## The task
Please output the data exactly, minus pictures.

(Records from a collection)
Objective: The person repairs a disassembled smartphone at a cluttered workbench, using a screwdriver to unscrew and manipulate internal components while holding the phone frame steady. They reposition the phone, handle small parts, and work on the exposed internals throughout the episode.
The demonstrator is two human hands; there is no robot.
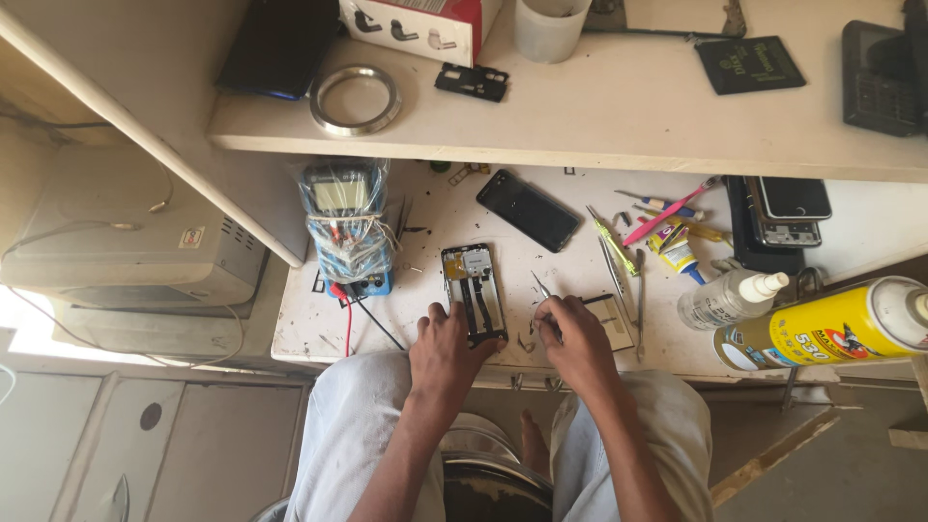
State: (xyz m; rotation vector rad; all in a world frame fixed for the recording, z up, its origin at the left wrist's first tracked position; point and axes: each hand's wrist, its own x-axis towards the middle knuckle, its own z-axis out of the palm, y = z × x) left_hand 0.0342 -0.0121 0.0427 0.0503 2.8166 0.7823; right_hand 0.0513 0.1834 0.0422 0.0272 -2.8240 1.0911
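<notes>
An opened phone (473, 293) with its back cover off lies on the white workbench (425, 227), showing its inner boards. My left hand (447, 350) rests at the phone's near end, fingers touching its lower left edge. To the right, my right hand (574, 340) grips thin metal tweezers (541, 286), whose tip points up and away, just right of the phone. A small part lies on the bench between my hands.
A wrapped multimeter (348, 224) with red and black leads stands left of the phone. A black phone (528, 210), tools and brushes (665, 212), a glue bottle (730, 298), a yellow spray can (841, 325) and stacked phones (781, 217) lie to the right. A shelf (619, 106) overhangs the bench.
</notes>
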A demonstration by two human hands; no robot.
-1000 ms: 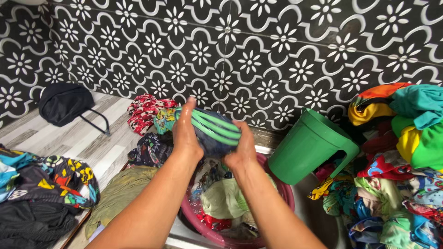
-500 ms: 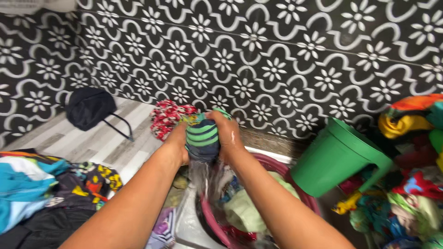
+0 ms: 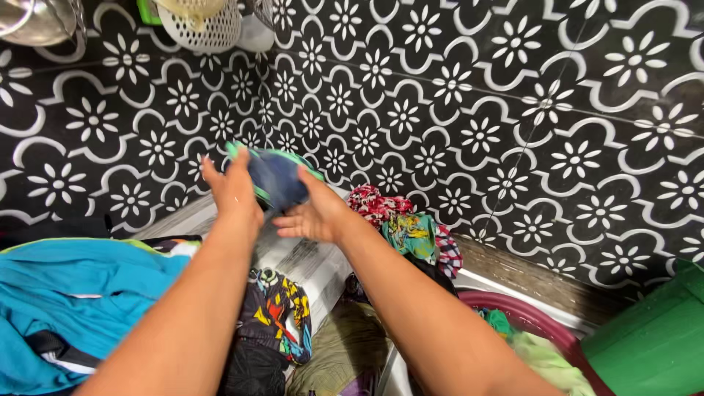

## Answer to the exercise
Objective: The person repairs a disassembled smartphone at a cluttered workbench, using a screwdriver to unscrew and manipulate internal components while holding the phone frame steady. They reposition the phone, handle small parts, and work on the exposed internals throughout the episode.
The demonstrator is two human hands; there is no robot.
State: (xyz m; rotation vector rad; all in a world frame fixed for the recording, z up, its origin at the left wrist's first tracked position; point and axes: each hand's wrist, its own x-axis towards the middle knuckle, its own z-axis out of the palm, y = z × x) left_hand 0.0342 -0.0121 0.0427 0.0503 2.8166 0.7823; right_hand 0.0513 0.1834 0.0422 0.0272 -2.8240 1.0911
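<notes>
An opened phone (473, 293) with its back cover off lies on the white workbench (425, 227), showing its inner boards. My left hand (447, 350) rests at the phone's near end, fingers touching its lower left edge. To the right, my right hand (574, 340) grips thin metal tweezers (541, 286), whose tip points up and away, just right of the phone. A small part lies on the bench between my hands.
A wrapped multimeter (348, 224) with red and black leads stands left of the phone. A black phone (528, 210), tools and brushes (665, 212), a glue bottle (730, 298), a yellow spray can (841, 325) and stacked phones (781, 217) lie to the right. A shelf (619, 106) overhangs the bench.
</notes>
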A demonstration by two human hands; no robot.
-1000 ms: 
-500 ms: 
+0 ms: 

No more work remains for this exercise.